The Grace Reading
Peter thinks he is being generous. The rabbis of his day taught that a man need forgive an offender three times; Peter doubles it and adds one. “Up to seven times?” He is expecting a gold star. Jesus answers with a number that had no category in Hebrew thinking, seventy times seven, not a new limit to track on a calculator but a way of saying the number of sins that need forgiving is all of them.

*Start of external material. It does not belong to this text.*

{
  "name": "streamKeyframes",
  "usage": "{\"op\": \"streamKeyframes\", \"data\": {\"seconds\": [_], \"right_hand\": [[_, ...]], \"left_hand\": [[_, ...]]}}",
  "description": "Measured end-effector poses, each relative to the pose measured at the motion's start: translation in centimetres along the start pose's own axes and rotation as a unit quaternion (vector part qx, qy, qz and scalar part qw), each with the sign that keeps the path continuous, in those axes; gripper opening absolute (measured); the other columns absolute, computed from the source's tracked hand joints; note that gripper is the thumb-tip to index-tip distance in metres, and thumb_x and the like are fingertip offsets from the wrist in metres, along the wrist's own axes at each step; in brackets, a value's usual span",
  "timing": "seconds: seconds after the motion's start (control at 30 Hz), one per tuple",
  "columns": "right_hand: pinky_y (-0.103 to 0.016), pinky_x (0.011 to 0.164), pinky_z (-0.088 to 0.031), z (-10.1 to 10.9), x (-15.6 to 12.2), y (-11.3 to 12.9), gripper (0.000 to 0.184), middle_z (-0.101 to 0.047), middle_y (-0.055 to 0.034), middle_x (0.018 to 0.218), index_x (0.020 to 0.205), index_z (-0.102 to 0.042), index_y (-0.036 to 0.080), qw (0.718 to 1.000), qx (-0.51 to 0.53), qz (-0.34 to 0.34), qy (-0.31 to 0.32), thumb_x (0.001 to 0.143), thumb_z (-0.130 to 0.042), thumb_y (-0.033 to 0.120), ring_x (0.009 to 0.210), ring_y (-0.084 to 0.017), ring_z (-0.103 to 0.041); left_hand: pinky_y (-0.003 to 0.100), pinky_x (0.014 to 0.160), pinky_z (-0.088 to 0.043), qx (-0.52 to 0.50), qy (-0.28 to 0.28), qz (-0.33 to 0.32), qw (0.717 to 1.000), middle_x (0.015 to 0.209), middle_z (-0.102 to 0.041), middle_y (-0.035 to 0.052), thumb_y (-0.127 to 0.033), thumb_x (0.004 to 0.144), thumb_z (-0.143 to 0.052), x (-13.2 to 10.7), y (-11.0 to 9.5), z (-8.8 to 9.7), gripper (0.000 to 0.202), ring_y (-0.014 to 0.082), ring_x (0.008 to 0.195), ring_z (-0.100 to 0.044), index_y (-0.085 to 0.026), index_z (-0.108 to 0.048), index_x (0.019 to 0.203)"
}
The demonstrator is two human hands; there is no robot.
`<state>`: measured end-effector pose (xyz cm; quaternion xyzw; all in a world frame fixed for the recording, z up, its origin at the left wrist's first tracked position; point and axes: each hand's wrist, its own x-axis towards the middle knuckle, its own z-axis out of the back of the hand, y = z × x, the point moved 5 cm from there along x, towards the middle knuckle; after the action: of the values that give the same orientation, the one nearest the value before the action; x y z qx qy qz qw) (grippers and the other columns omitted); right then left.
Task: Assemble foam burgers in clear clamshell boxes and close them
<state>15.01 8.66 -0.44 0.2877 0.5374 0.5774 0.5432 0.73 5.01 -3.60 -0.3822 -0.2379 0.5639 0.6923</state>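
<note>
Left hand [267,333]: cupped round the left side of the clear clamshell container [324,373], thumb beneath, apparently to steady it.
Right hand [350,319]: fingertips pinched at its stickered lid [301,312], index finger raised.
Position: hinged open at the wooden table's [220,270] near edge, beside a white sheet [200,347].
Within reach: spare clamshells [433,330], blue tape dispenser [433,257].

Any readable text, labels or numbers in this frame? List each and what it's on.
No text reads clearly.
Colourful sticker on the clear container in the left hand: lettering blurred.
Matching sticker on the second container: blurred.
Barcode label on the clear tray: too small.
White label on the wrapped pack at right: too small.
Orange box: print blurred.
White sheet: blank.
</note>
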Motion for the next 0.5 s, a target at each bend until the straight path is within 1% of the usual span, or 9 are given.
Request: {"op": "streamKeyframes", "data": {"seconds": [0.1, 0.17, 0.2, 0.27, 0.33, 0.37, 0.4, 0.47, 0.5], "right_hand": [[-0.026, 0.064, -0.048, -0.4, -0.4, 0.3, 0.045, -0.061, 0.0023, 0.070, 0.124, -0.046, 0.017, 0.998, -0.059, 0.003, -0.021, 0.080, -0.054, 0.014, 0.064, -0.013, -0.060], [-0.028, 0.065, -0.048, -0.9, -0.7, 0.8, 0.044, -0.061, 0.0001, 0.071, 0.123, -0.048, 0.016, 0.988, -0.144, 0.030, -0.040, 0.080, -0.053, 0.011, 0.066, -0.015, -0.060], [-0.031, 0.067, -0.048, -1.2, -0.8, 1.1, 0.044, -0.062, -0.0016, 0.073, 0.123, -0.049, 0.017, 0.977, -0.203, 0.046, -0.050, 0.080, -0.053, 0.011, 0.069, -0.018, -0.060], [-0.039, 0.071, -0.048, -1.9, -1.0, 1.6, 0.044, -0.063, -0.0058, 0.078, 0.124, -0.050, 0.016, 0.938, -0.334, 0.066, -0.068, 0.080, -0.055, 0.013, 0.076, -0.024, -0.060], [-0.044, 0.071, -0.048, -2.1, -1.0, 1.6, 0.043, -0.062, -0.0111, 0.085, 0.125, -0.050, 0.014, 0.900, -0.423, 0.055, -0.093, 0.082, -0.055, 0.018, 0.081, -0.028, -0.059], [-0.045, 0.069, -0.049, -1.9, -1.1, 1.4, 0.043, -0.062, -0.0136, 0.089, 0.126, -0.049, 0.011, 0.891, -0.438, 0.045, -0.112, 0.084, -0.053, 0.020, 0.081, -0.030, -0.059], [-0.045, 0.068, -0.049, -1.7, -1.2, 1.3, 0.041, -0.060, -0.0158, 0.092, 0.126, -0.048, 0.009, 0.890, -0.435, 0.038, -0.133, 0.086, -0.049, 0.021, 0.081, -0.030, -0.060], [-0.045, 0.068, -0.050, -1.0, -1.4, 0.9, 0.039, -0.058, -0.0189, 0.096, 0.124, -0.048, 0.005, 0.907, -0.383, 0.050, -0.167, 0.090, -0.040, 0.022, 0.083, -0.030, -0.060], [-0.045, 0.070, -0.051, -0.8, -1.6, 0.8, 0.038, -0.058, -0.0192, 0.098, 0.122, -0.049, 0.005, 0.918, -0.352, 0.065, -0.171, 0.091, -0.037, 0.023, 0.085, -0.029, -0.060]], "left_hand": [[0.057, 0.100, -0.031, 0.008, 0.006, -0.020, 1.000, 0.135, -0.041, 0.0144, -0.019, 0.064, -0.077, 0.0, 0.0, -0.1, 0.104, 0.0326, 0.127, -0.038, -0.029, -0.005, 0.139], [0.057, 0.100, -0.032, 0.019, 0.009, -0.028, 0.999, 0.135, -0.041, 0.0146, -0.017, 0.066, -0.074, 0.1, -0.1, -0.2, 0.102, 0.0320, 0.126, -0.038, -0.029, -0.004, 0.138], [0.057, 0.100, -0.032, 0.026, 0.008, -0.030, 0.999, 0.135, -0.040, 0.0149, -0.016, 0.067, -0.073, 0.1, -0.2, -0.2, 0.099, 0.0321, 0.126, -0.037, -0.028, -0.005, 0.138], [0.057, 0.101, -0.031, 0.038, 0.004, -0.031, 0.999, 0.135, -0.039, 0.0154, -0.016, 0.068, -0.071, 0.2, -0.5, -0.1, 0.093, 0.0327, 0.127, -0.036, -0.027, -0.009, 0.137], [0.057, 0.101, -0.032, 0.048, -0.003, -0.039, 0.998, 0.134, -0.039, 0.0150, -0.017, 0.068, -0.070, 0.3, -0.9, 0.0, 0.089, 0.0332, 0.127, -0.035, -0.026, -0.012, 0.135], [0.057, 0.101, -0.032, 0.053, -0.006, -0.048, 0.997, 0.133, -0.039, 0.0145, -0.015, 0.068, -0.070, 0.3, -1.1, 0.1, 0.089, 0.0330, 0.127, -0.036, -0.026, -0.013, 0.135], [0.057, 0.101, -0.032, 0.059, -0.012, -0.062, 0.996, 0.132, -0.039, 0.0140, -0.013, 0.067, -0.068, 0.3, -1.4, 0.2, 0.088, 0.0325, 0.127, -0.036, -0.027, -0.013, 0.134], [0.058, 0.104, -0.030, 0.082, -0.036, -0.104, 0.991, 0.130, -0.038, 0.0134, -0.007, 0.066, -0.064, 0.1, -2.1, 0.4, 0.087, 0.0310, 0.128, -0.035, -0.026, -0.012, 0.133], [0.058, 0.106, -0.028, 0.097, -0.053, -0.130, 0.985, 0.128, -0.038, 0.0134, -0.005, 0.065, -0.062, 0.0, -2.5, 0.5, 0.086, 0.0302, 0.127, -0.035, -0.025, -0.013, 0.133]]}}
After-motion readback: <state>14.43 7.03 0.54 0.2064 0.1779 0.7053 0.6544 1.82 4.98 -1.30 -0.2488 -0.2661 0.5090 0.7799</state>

Then comes the story. A servant owes his master ten thousand talents, a debt so large it runs into the billions in modern terms. It cannot be paid, not in a hundred lifetimes. And when the master moves to settle accounts, listen to the servant's plea: “Have patience with me, and I will pay you all” (Matthew 18:26). That single line is the whole tragedy. He is not asking for forgiveness. He is asking for time. He still thinks in repayment, still believes that with enough patience and effort he can clear a bill no human being could ever clear.
The master forgives the entire debt anyway. And what does the forgiven man do? He walks straight out, finds a fellow servant who owes him a hundred denarii (pocket change against billions), and chokes him for it. A man just released from an impossible debt cannot spare mercy over a trivial one. Why? Because he never actually received the forgiveness as forgiveness. He walked out still thinking like a debtor, still keeping ledgers, because mercy never once touched him.
That is the point of the terrible ending, where the master delivers him “to the torturers until he should pay all that was due” (18:34). This is the Law's arithmetic played to the last coin: unforgiven debt, endless payment, no rest. It is the same math as the Sermon on the Mount, where forgiveness is measured back to you in the exact amount you give (Matthew 6:14–15). Perfectly fair. Perfectly hopeless. It was meant to be.
Then the cross changes the equation entirely. After Calvary the order flips: “And be kind to one another, tenderhearted, forgiving one another, even as God in Christ forgave you” (Ephesians 4:32). Not forgive so that you will be forgiven. Forgive because you already are. Mercy that is genuinely received is the only thing that ever produces mercy. The unforgiving servant is not a warning to try harder at forgiving. He is a picture of what it looks like to never trust the forgiveness you were handed.
The Common Misreading
Preachers love to end this parable on the torturers and aim it straight at the pew: forgive, or God will hand you over to be tormented. It becomes a threat that your salvation hangs on the completeness of your forgiveness, which quietly puts your standing back on your own performance. But this is pre-cross kingdom teaching, the Law lifted to full height, and its arithmetic was always meant to crush the idea that we could settle our own accounts.
After the cross the sentence reads the other way. Your debt was not deferred so you could pay it down; it was cancelled at Calvary, all of it. Forgiveness now flows from what you have received, never toward what you are trying to earn. The servant's failure was never a shortage of effort. It was refusing to believe the mercy that had already set him free.